Mais, l’instabilité politique, et le projet de présidentialisation troublent les marchés financiers.
Signe de cette inquiétude, annonce Reuters, la livre turque a perdu 5 % de sa valeur par rapport au dollar, au cours du dernier mois…
Ainsi, au terme d’une suspens “insoutenable”, vient donc d’être désigné un chef de l’exécutif à la botte d’Erdoğan, via l’appareil politique de l’AKP. Alors que le Parlement doit décider ce vendredi la levée de l’immunité parlementaire pour des élus HDP, l’ancien gouvernement expédie les affaires courantes, Erdoğan a marié sa fille avec un digne représentant du secteur de l’armement, et les arrestations et emprisonnements de journalistes se poursuivent. Au Kurdistan turc, pour changer, les bombardements continuent sur les villes assiégées, et deviennent aériens…

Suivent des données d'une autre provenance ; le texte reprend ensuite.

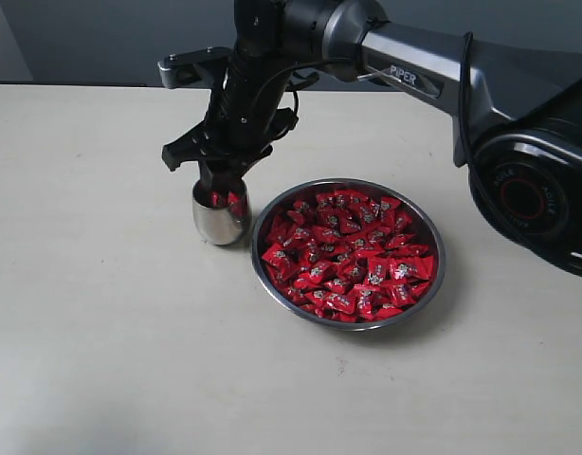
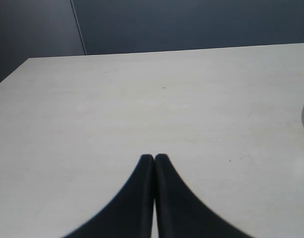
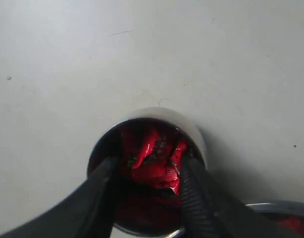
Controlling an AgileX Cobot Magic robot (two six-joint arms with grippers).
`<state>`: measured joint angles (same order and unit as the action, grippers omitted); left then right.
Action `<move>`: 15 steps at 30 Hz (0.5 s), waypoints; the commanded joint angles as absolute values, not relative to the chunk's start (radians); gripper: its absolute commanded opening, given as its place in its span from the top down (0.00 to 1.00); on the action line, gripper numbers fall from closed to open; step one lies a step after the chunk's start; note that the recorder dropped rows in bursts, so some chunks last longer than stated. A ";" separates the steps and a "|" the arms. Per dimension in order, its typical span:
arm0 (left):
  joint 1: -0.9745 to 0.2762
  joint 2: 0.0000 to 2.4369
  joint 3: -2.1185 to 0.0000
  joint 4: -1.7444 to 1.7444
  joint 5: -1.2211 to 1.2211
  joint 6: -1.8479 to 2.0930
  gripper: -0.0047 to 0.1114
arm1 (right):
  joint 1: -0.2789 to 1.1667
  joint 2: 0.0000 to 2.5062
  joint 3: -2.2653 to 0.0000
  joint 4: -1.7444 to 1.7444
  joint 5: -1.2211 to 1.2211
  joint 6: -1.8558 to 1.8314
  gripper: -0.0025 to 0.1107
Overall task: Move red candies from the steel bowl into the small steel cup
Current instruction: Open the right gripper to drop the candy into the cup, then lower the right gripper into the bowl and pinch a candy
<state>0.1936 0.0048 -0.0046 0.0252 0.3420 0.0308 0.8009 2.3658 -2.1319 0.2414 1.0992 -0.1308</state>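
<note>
Dark grey wall panels back a pale table point(image 1: 101, 360), bare apart from the task items. The small steel cup point(image 1: 220, 223) stands upright toward the far edge of the table. The steel bowl point(image 1: 441, 248) sits beside it, on the side of the right arm's base and slightly nearer the front edge. Whether the two rims touch cannot be told.

Right gripper point(image 1: 222, 190): it points straight down, with its fingers point(image 3: 105, 183) inside the cup mouth. The fingers are spread wide, each close to the inner wall. Several red candies point(image 3: 152, 163) lie heaped in the cup between them, and none appears to be pinched.

Left gripper point(image 2: 154, 157): its fingers are pressed together on nothing. It hangs over bare table, well apart from both vessels.

Judgement: a deposit is finishing. The bowl is nearly full of red candies point(image 1: 353, 251), so most of the task remains.

The next pick depends on one relation. The supply lies beside the fingers, across the cup rim toward the right arm's base, so the right arm is the nearer one. The fingers must lift clear of the rim before moving sideways. The candies lie at mixed angles, so no common long axis exists.
</note>
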 commanded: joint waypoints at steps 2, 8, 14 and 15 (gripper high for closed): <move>0.187 0.000 0.000 0.027 0.334 0.029 0.96 | 0.801 2.296 -2.141 0.177 1.120 -0.128 0.63; 0.187 0.000 0.000 0.027 0.334 0.029 0.96 | 0.768 2.140 -2.100 0.072 1.183 -0.079 0.63; 0.187 0.000 0.000 0.027 0.334 0.029 0.96 | 0.701 1.878 -1.663 0.055 0.849 -0.087 0.63; 0.187 0.000 0.000 0.027 0.334 0.029 0.96 | 0.681 1.812 -1.521 0.057 0.750 -0.087 0.63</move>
<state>0.1936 0.0048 -0.0046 0.0252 0.3420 0.0308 0.7132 1.9130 -1.6921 0.0634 0.8978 -0.0827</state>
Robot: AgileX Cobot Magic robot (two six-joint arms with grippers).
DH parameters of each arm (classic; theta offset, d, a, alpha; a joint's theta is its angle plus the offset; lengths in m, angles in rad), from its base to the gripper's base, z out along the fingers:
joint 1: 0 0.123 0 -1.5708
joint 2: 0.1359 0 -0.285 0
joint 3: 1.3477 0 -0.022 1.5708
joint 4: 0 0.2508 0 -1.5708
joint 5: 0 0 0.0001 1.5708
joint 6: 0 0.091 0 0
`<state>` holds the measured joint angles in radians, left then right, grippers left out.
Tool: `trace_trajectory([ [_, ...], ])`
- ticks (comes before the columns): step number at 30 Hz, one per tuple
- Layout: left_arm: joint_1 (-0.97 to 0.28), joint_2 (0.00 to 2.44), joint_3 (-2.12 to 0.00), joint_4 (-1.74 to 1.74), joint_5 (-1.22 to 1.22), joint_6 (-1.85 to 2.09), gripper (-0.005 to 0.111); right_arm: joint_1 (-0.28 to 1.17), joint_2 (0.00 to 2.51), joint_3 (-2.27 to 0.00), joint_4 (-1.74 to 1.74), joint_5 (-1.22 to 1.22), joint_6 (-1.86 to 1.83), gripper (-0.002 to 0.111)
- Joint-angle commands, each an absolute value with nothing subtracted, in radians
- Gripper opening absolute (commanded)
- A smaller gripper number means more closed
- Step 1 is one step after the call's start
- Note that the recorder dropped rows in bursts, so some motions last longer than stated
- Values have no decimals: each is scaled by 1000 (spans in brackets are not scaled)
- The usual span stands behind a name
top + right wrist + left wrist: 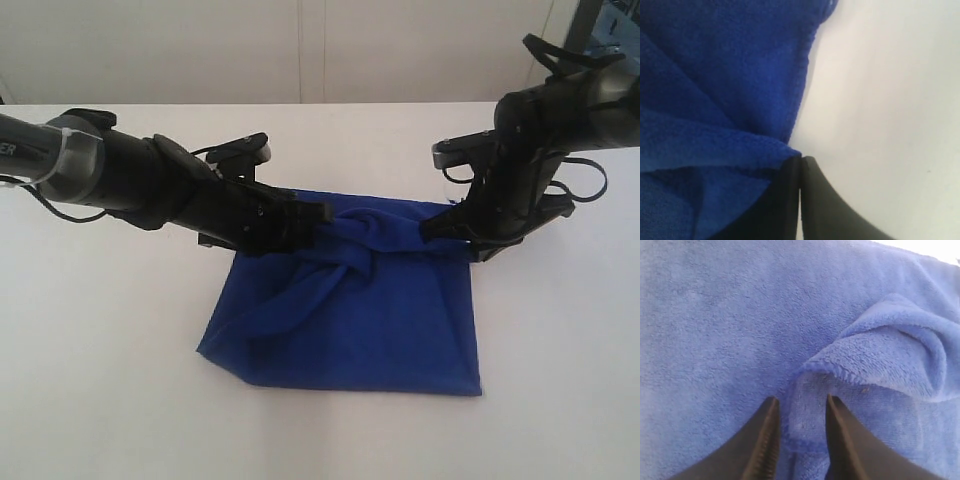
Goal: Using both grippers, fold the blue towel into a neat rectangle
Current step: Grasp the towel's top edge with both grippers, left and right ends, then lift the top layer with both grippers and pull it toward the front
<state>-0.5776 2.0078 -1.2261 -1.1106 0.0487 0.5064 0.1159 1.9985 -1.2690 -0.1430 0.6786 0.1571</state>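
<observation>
Blue towel flat on the white table, far edge bunched btwn the two arms.
Twisted ridge runs side to side along the far edge, w/ the rest of the cloth spreading from it toward the near side of the exterior view. Left gripper sits at the ridge's left end, jaws apart, a hemmed fold lying btwn them but not clamped as far as I can see. Right gripper is at the far right corner, jaws pressed together; hem touches the tips, can't tell if it's actually pinched. Left is nearer the knot of the bunch, so prob. it re-grips there and pulls along the ridge, away from the right, to flatten that edge.
</observation>
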Motion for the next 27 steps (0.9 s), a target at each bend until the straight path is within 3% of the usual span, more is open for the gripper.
trace_trajectory([
  [1, -582, 2002, -1229, -1125, 53, 505, 38, 109, 1999, -1266, -158, 674, 164, 0],
  [21, -582, 2032, -1249, -1129, 98, 500, 38, 109, 1999, -1266, -154, 673, 164, 0],
  [23, -582, 2034, -1261, -1129, 113, 500, 35, 109, 1999, -1266, -154, 673, 164, 0],
  [27, -582, 2034, -1262, -1129, 113, 500, 13, 109, 1999, -1266, -155, 665, 164, 0],
])
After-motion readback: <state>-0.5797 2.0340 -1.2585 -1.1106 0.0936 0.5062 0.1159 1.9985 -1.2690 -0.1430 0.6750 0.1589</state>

Personne ne regrettera pourtant Davutoğlu, qui de Davos à Berlin en passant par Bruxelles, commençait sans doute à friser la moustache d’Erdoğan. C’est lui qui avait négocié l’accord sur les réfugiés, et sans doute tendu un peu trop l’oreille côté Merkel, concernant certains “assouplissements” nécessaires… Exit le Premier Ministre… Et vive la transparence du suivant !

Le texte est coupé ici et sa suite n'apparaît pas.